本文原文部分搬自以下(墙外)内容:
Tombone’s Computer Vision Blog:
From feature descriptors to deep learning: 20 years of computer vision
原文链接:http://www.computervisionblog.com/2015/01/from-feature-descriptors-to-deep.html
本文译文部分是对原文的翻译。
We all know that deep convolutional neural networks have produced some stellar results on object detection and recognition benchmarks in the past two years (2012-2014), so you might wonder: what did the earlier object recognition techniques look like? How do the designs of earlier recognition systems relate to the modern multi-layer convolution-based framework?
Let’s take a look at some of the big ideas in Computer Vision from the last 20 years.
The rise of the local feature descriptors: ~1995 to ~2000
When SIFT (an acronym for Scale Invariant Feature Transform) was introduced by David Lowe in 1999, the world of computer vision research changed almost overnight. It was robust solution to the problem of comparing image patches. Before SIFT entered the game, people were just using SSD (sum of squared distances) to compare patches and not giving it much thought.

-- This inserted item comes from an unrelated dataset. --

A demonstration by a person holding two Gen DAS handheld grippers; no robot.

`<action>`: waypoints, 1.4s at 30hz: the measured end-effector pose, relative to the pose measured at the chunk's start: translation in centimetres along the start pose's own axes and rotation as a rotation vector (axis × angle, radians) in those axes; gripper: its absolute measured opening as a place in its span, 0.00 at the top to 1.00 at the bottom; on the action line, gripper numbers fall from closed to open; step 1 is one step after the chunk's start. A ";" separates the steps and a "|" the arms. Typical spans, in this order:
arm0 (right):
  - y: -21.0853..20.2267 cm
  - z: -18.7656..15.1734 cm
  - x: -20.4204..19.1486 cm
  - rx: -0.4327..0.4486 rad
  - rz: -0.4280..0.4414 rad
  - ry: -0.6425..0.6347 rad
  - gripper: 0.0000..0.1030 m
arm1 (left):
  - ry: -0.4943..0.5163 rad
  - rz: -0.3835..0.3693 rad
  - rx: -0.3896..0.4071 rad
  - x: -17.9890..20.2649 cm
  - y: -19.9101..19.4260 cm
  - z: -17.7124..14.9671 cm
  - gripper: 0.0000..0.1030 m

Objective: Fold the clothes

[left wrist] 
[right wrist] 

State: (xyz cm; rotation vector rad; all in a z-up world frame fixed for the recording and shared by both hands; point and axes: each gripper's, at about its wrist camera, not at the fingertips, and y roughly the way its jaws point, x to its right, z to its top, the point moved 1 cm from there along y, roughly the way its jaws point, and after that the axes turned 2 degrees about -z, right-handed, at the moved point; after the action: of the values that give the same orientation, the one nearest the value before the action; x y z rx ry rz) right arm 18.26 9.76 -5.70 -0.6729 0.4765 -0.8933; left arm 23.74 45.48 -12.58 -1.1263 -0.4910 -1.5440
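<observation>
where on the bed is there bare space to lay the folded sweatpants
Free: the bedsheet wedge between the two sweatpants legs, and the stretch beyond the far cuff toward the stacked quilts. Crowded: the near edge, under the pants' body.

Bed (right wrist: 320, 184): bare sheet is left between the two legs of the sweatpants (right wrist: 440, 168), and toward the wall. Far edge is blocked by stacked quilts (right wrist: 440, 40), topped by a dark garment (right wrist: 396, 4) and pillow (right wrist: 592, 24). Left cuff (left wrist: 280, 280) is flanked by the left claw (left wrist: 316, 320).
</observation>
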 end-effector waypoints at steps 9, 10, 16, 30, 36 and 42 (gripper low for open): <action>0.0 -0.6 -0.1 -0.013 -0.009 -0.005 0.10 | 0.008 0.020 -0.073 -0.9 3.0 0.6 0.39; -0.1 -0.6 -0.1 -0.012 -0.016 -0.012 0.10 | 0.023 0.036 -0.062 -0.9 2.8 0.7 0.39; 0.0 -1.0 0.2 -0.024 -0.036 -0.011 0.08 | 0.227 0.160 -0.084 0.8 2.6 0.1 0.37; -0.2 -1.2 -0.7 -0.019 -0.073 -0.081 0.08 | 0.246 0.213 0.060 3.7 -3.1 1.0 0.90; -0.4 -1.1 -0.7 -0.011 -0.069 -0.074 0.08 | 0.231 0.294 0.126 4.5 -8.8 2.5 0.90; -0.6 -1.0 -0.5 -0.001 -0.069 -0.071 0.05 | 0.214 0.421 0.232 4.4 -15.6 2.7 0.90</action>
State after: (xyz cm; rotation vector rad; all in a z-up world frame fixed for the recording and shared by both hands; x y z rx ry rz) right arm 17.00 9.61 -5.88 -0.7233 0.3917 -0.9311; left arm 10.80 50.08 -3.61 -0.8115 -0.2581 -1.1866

SIFT is something called a local feature descriptor – it is one of those research findings which is the result of one ambitious man hackplaying with pixels for more than a decade. Lowe and the University of British Columbia got a patent on SIFT and Lowe released a nice compiled binary of his very own SIFT implementation for researchers to use in their work. SIFT allows a point inside an RGB image to be represented robustly by a low dimensional vector. When you take multiple images of the same physical object while rotating the camera, the SIFT descriptors of corresponding points are very similar in their 128-D space. At first glance it seems silly that you need to do something as complex as SIFT, but believe me: just because you, a human, can look at two image patches and quickly “understand” that they belong to the same physical point, this is not the same for machines. SIFT had massive implications for the geometric side of computer vision (stereo, Structure from Motion, etc) and later became the basis for the popular Bag of Words model for object recognition.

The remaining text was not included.